Tesseract.tess_pipeline_pdf
— Functiontess_pipeline_pdf(
pipe::TessPipeline,
filename::AbstractString;
textOnly::Bool = false,
dataDir::AbstractString = TESS_DATA
)::Bool
Generate a PDF file from the pipeline and save it to the specified file. Returns false
if there is a problem adding the PDF generator to the output.
Arguments:
T | Name | Default | Description |
---|---|---|---|
R | pipe | The pipline to collect the tsv from. | |
R | filename | The file to write the tsv to. | |
K | textOnly | Should the PDF just include text or also contain the images? | |
K | dataDir | The directory to look for the PDF font file in. |
Details:
If the file exists it will be overwritten. A text only PDF will appear empty since Tesseract uses a glyphless font, however you will be able to search for the text and see and "empty" page where it's found. Normally textOnly is false and will include the image scanned by Tesseract which gives you a searchable PDF with the images.
Examples:
using Tesseract
# Generate some pages to load.
write("page01.tiff", sample_tiff())
write("page02.tiff", sample_tiff())
write("page03.tiff", sample_tiff())
download_languages() # Make sure we have the data files.
download_pdf_font() # Make sure we have the PDF font file.
instance = TessInst()
pipeline = TessPipeline(instance)
tess_pipeline_pdf(pipeline, "My Book.pdf")
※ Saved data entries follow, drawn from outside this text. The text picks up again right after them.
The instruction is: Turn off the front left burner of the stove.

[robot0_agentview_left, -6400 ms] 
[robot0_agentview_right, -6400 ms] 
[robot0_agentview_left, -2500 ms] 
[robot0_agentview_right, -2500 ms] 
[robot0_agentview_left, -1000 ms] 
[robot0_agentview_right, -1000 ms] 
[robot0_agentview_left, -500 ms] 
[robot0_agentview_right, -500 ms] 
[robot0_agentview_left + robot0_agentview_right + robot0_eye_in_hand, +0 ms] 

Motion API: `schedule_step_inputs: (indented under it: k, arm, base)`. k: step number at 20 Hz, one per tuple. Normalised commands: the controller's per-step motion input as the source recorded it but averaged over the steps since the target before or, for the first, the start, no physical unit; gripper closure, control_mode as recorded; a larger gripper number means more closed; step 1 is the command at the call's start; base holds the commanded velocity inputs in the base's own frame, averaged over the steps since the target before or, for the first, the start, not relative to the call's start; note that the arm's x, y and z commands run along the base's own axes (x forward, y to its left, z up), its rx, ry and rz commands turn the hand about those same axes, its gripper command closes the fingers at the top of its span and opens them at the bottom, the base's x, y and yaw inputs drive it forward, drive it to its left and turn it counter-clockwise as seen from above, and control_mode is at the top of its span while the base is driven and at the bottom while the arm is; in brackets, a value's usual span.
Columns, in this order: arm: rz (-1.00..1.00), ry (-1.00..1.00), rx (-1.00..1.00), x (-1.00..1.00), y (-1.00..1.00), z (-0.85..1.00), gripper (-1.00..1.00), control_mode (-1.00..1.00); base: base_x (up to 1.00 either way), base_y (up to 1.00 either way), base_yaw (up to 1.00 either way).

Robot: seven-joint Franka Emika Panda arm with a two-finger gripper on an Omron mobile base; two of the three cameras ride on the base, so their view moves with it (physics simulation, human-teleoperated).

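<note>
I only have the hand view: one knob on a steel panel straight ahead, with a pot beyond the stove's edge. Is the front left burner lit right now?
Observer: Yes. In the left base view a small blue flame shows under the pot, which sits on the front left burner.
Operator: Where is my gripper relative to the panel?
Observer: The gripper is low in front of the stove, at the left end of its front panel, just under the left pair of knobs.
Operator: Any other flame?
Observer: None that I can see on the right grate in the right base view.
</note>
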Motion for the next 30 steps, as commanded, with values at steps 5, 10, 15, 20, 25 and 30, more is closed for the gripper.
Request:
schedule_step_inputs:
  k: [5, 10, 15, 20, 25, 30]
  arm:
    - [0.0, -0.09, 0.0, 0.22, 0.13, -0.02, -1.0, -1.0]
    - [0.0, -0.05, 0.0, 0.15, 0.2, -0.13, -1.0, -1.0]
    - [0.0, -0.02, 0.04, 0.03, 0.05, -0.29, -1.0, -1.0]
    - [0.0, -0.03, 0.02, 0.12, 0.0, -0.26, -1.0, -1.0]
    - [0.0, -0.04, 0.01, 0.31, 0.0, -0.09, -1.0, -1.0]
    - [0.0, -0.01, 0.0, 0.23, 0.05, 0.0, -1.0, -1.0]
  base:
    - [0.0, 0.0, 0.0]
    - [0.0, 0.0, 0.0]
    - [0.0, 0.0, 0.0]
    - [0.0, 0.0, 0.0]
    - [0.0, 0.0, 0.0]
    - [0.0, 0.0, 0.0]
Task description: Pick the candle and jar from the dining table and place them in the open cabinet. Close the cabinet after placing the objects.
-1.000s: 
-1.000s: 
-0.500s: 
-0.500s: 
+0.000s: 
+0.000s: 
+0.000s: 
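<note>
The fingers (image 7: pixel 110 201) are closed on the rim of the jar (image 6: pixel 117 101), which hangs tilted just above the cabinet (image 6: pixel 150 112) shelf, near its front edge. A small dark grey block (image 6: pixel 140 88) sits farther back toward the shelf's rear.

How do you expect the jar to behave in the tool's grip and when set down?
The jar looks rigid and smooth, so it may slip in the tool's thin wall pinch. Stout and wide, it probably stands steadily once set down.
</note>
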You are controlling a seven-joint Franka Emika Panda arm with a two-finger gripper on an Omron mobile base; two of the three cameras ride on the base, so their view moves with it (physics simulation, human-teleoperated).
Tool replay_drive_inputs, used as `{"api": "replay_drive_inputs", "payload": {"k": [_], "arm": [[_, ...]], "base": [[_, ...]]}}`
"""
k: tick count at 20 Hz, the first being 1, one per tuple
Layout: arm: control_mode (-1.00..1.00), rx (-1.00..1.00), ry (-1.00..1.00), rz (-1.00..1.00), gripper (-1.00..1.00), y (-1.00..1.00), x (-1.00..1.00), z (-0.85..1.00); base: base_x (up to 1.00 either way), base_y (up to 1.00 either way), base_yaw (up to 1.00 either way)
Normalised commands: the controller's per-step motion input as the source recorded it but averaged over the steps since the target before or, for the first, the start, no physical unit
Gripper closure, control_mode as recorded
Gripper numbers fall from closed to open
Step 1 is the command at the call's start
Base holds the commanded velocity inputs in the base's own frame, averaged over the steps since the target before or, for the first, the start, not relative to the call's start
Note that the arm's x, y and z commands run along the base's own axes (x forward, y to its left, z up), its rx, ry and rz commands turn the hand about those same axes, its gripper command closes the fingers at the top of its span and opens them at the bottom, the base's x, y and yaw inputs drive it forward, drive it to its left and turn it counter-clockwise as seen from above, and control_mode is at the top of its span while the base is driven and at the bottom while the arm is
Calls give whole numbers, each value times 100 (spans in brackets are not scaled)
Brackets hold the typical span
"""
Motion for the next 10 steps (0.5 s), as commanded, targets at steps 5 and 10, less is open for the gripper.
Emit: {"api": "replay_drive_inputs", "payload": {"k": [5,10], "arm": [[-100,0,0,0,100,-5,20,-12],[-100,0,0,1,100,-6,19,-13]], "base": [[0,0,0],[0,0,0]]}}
tess_run_pipeline(pipeline, "My First Book") do add
add(pix_read("page01.tiff"), 72)
add(pix_read("page02.tiff"), 72)
add(pix_read("page03.tiff"), 72)
end
println(string("PDF created: ", filesize("My Book.pdf"), " bytes."))
# output
PDF created: 316722 bytes.
See also: tess_run_pipeline
, tess_pipeline_alto
, tess_pipeline_hocr
, tess_pipeline_text
tess_pipeline_tsv
tess_pipeline_pdf(
pipe::TessPipeline;
textOnly::Bool = false,
dataDir::AbstractString = TESS_DATA
)::Union{TessOutput, Nothing}
Generate a PDF file from the pipeline and save it to a byte array. Returns nothing
if there is a problem adding the PDF generator to the output.
Arguments:
T | Name | Default | Description |
---|---|---|---|
R | pipe | The pipline to collect the TSV data from. | |
K | textOnly | Should the PDF just include text or also contain the images? | |
K | dataDir | The directory to look for the PDF font file in. |
Examples:
using Tesseract
# Generate some pages to load.
write("page01.tiff", sample_tiff())
write("page02.tiff", sample_tiff())
write("page03.tiff", sample_tiff())
download_languages() # Make sure we have the data files.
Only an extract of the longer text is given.